CBSE can’t be seen as a vehicle of outdated and patriarchal ideas

Updated: Dec 21, 2021



This is the second time in recent weeks that the CBSE has been left scrambling for a response over question papers.


It is not surprising to find the “emancipated wife” — imagined as the arch-villain of the great Indian family, she whose wilful ways and refusal to sacrifice her desires can wreck homes and corrupt the adarsh parivar — in television serials, or cinema, or the nightmares of prospective fathers-in-law. But to encounter this stock character, dripping with misogyny and prejudice, in a CBSE board exam English question paper for Class X students is a disgrace.

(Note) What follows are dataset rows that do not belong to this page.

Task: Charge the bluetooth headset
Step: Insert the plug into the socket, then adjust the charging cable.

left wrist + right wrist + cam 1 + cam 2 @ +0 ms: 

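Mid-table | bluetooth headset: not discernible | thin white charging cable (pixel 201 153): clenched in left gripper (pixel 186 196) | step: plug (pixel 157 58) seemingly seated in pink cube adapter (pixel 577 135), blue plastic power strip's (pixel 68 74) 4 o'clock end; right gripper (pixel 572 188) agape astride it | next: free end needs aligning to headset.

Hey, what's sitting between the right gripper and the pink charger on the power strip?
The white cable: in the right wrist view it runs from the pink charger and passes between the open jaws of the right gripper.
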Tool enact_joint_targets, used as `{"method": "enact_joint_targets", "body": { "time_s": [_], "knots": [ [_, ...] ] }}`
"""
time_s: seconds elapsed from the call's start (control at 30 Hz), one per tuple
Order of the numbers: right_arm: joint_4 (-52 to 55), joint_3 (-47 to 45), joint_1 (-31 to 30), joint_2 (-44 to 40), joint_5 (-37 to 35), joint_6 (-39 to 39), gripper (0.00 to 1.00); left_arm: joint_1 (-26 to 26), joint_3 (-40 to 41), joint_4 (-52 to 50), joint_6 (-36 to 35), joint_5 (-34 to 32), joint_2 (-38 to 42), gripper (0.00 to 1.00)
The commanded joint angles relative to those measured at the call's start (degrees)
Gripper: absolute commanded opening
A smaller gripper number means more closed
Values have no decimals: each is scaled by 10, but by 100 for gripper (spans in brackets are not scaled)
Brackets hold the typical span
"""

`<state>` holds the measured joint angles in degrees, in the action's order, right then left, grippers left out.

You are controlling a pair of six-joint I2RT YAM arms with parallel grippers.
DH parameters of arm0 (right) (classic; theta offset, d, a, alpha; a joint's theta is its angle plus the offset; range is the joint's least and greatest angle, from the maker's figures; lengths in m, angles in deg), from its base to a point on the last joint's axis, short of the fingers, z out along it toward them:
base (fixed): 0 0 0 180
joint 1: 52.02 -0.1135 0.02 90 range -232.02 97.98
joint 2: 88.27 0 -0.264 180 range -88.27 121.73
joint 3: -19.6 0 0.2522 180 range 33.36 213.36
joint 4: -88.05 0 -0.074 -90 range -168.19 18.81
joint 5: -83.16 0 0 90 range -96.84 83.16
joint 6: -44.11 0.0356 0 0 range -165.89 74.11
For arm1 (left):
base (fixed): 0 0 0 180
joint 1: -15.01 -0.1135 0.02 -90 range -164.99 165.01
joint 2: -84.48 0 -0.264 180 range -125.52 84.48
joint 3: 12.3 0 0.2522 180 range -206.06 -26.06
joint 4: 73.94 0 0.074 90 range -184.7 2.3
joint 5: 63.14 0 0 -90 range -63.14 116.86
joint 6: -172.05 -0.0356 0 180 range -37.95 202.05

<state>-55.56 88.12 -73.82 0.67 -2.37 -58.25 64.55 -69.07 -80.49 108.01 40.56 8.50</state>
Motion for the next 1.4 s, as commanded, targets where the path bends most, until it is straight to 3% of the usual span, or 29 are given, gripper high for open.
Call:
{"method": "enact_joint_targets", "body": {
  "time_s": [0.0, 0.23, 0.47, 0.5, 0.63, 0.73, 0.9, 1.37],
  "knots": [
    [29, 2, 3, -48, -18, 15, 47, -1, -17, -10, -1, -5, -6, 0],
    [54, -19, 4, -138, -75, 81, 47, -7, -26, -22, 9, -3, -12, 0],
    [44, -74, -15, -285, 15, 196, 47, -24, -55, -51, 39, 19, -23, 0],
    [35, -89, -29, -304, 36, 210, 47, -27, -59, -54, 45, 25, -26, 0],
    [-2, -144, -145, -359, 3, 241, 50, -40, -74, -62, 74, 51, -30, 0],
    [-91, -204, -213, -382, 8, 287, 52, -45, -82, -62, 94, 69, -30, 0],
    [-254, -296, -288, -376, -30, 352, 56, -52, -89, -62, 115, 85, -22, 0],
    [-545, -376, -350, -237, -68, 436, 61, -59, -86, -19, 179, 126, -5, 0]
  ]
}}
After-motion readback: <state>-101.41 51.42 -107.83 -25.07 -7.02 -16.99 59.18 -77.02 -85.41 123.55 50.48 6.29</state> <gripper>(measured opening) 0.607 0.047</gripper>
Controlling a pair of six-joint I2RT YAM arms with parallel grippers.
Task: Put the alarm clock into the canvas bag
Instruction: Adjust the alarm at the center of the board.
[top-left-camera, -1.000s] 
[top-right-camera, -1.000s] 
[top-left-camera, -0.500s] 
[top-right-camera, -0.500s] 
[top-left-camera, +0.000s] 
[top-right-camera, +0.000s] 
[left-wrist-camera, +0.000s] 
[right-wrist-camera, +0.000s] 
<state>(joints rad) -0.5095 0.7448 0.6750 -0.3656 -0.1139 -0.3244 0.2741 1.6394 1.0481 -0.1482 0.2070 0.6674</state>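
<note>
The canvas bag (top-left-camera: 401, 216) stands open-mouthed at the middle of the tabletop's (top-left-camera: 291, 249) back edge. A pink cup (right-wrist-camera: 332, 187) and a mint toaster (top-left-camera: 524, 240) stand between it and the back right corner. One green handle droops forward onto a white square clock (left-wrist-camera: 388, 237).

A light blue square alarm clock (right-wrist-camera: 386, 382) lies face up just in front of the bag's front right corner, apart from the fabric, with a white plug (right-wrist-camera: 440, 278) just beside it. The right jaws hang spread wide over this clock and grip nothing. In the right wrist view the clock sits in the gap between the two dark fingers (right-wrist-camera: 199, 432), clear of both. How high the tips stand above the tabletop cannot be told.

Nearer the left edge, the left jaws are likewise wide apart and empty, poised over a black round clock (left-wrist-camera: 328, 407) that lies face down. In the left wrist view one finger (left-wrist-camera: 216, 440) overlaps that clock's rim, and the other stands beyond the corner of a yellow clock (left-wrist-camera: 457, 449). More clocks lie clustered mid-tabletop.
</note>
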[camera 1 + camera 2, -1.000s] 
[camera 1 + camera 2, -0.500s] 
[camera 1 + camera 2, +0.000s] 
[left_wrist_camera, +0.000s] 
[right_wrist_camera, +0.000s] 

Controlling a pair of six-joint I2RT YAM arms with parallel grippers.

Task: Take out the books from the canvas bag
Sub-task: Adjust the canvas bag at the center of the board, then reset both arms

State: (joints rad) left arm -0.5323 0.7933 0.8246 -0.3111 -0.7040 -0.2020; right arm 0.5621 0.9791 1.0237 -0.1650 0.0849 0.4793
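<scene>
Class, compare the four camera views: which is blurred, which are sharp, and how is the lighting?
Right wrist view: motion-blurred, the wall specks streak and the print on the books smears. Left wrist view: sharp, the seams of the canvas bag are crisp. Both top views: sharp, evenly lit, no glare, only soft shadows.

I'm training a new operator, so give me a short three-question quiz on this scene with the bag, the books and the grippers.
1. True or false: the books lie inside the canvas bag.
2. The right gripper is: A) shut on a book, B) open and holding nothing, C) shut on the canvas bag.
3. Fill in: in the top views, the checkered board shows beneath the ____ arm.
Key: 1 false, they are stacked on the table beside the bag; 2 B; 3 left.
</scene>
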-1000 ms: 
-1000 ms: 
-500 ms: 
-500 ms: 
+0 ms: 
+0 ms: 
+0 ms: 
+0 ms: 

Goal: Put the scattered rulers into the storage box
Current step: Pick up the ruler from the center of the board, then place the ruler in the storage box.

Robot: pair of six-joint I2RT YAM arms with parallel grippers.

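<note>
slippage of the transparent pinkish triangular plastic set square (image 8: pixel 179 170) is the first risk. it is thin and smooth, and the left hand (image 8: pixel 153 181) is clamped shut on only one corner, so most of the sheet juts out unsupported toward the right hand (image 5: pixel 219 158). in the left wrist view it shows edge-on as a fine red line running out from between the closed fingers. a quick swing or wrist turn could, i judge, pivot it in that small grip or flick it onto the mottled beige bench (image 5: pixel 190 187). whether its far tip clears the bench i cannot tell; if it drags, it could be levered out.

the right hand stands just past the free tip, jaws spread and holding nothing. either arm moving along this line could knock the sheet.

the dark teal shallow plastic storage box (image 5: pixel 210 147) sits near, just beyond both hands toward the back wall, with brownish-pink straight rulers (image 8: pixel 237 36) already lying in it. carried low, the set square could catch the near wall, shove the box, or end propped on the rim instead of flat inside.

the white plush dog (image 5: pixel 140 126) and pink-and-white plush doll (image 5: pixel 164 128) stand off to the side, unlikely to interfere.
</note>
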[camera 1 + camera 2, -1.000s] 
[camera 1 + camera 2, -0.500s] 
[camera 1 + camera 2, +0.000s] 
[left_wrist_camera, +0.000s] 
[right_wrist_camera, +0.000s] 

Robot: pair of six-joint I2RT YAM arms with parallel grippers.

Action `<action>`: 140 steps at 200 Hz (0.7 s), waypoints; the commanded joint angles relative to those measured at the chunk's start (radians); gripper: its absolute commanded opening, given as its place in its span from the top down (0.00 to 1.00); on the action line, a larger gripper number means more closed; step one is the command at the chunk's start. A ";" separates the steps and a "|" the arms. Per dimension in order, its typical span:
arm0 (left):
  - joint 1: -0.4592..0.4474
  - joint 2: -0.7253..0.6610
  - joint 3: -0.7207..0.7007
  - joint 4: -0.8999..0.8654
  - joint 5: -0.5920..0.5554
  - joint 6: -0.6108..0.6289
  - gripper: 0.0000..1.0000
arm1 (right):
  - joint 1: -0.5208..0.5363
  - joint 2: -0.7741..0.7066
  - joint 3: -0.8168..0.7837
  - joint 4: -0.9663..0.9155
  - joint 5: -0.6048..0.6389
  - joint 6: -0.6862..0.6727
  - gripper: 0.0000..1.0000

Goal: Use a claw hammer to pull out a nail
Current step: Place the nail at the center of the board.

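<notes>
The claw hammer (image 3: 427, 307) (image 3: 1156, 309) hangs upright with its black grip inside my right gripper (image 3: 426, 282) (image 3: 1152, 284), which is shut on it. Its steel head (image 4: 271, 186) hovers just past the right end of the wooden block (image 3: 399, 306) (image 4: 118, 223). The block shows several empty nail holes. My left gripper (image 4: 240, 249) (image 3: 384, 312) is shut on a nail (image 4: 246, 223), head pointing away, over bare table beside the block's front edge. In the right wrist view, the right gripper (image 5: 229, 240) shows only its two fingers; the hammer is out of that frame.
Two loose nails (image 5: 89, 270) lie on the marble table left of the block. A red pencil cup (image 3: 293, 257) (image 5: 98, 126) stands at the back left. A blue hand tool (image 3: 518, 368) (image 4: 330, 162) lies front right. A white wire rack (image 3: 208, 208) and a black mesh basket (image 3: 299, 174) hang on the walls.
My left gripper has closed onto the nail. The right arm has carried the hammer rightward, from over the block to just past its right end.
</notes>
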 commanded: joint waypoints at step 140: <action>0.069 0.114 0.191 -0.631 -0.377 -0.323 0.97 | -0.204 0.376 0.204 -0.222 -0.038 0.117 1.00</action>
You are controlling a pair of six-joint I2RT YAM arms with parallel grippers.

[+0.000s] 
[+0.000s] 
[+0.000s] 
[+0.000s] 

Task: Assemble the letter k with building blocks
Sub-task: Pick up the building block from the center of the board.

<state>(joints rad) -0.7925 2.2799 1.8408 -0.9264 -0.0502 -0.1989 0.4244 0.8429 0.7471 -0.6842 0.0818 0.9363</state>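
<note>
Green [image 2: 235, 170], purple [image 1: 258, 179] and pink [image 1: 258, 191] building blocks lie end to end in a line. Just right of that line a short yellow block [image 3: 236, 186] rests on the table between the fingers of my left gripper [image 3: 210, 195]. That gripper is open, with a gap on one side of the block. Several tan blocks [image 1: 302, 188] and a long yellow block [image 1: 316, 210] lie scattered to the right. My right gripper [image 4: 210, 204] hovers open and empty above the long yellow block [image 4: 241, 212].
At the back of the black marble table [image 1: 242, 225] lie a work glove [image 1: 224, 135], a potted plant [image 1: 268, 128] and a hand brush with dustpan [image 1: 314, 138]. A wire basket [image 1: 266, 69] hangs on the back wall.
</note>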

A passage meant to test the comprehension of the students blamed the lack of discipline in children on the “emancipation” of wives. “In bringing the man down from his pedestal the wife and the mother deprived herself, in fact, of the means of discipline,” it said. As if this sexist bilge was not enough, according to the CBSE, the right answer to the question — Is the writer “a male chauvinist pig/an arrogant person”; “a disgruntled husband”; or “has his family’s welfare at his heart” — is that he “takes a light hearted approach to life”. The joke was, thankfully, lost on students and parliamentarians alike. In the Lok Sabha, Congress president Sonia Gandhi objected to “such blatantly misogynist material finding its way into an important examination”. Though the government refused to make a statement in the House, the Ministry of Education has asked the CBSE for a detailed explanation. The CBSE has made the immensely welcome decision of dropping the passage and awarding all students full marks for the questions.